The Fool: Oct 16, 2003

Necrobama posted:

I'll dig a big more into the documentation on to_sql though, I recall looking briefly at that as an option at one point but my desire for absolute control over the table creation I think won out; thanks for the suggestion!

the dtype argument lets you specify column types and take a dict

# ? Mar 30, 2023 15:34

Necrobama: Aug 4, 2006; by the sex ghost

The Fool posted:

the dtype argument lets you specify column types and take a dict

Hey this was exactly the nudge in the right direction I needed, I had to fight with the connection parameters a bit but i've got everything (in at least one file!) going in without having to touch the loving import data wizard -- thanks a bunch!!

# ? Mar 30, 2023 17:20

Seventh Arrow: Jan 26, 2005

You can also predefine a schema with pandas...I can't find the original article I used as a guide, but the information is out there.

# ? Mar 30, 2023 20:32

Falcon2001: Oct 10, 2004; Eat your hamburgers, Apollo.; Pillbug

Speaking of crimes against coding I think I'm building something insane.

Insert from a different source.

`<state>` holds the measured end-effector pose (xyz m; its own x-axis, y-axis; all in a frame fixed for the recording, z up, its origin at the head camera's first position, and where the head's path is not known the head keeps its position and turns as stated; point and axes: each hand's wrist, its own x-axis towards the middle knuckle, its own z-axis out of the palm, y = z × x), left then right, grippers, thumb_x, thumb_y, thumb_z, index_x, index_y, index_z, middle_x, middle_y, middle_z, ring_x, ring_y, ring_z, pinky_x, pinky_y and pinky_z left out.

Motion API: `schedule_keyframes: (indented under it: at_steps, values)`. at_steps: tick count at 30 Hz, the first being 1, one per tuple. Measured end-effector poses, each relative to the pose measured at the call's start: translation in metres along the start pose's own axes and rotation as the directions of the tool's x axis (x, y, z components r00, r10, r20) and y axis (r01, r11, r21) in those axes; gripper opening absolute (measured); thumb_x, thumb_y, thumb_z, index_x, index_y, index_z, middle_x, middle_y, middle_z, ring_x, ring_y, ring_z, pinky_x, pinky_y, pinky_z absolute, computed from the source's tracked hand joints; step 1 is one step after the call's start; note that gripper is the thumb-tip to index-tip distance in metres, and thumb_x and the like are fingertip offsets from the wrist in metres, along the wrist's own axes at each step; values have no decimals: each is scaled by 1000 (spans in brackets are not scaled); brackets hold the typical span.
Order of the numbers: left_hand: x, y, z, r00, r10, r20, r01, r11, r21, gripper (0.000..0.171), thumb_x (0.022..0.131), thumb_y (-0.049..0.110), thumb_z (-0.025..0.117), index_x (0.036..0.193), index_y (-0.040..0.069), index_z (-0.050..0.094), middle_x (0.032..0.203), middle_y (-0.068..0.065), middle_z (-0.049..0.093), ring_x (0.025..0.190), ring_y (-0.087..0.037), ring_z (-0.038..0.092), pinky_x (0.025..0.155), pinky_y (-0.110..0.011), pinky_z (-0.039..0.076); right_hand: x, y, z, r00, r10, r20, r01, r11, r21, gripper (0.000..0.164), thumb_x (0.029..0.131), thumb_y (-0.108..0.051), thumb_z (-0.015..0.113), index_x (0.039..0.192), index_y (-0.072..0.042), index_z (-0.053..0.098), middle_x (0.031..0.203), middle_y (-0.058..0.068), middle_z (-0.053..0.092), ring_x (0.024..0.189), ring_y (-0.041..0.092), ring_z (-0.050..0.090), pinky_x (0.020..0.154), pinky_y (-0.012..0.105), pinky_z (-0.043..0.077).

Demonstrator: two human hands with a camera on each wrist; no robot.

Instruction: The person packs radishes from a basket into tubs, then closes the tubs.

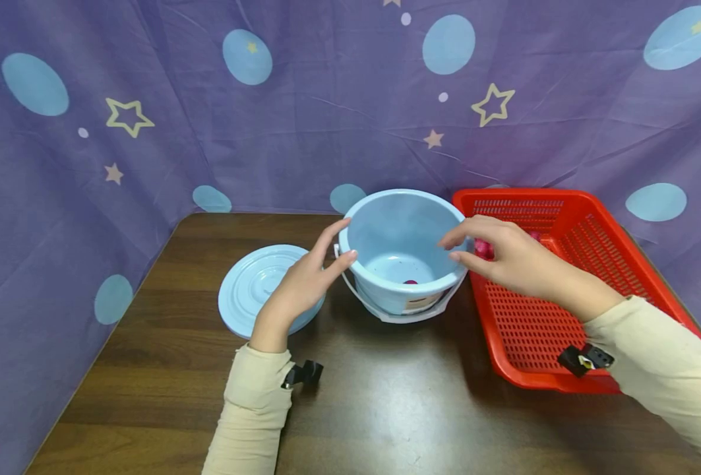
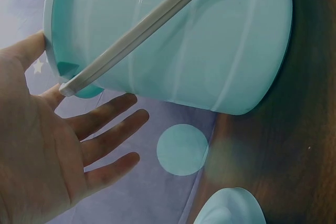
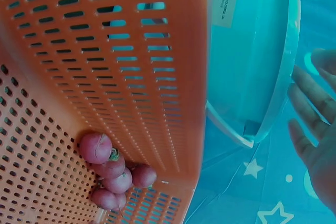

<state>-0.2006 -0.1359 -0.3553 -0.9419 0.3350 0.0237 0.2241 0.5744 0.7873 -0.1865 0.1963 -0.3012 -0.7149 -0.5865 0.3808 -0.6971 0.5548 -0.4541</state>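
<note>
A light blue bucket (image 1: 401, 293) with a pale handle (image 2: 147, 27) stands upright on the table. Inside, a small dark red thing (image 1: 410, 282) shows at the bottom. My left hand (image 1: 303, 282) is at the bucket's left rim, thumb over the edge, its other fingers spread loosely along the outside. My right hand (image 1: 507, 254) hovers at the right rim, fingers relaxed and pointing toward the bucket's mouth, holding nothing. Under it, the red slotted basket (image 1: 528, 379) holds several red radishes (image 3: 119, 181) in a corner.
A round light blue lid (image 1: 240, 293) lies on the wooden table (image 1: 148, 369) left of the bucket, partly behind my left forearm. The basket stands close against the bucket's right side. A purple cloth (image 1: 326, 119) with stars and dots hangs behind the table.
</note>
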Motion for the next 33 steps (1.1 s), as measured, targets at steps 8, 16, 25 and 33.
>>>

I'm working at some big tech and we have a bunch of internal clients we use for various services. I'm working on setting up testing for these, and so I'm wondering what the normal/best way to handle large mock clients is.

For example, it has a series of functions we can call which in turn make API calls; there's a pytest-httpserver package that would let me mock the actual API calls, but that doesn't work in our environment thanks to complex authentication stuff expected by the client.

So instead I'm mocking the client itself and then just creating new mocks for each function called; the returned objects are basically complex objects but they're all generally serializable so it's nothing too fancy and there's no fucntions/etc to worry about, just lots of stuff where it's like

Python code:

api_response_obj.id: int
api_response_obj.name: str
api_response_obj.children_ids: List[int]

This is all fine and dandy; I wrote some code where I store valid full API responses in YAML and then return them, which works great for any client function with only *one* argument, because I can store them as multilookups:

YAML code:

func_name:
  key1: response1
  key2: response2

# Once mocked, client.func_name(key1) == response1, and this works for complex nested objects

the problem is when you have multiple arguments, because tuples don't really serialize/deserialize well, and it's hard to use them as a key in YAML (or JSON, or any other serializable thing). My solution is literally to store the whole signature as a string and use that as the key, but...that's where I stopped and went 'wait, am I insane?'

YAML code:

func_name:
  "arg1=key1,arg2=key2": response1
  "arg1=key1,arg2=key3": response2

I've tried googling this concept and haven't really run into anything, and looking around internally everyone else is just...writing a bunch of one-off mocks that make it hard to update later, or start a new test suite; my goal was to have a basic 'standard setup' for this API so you can get off to the races on a new test case reasonably fast, and individual tests can modify the mocked responses independantly.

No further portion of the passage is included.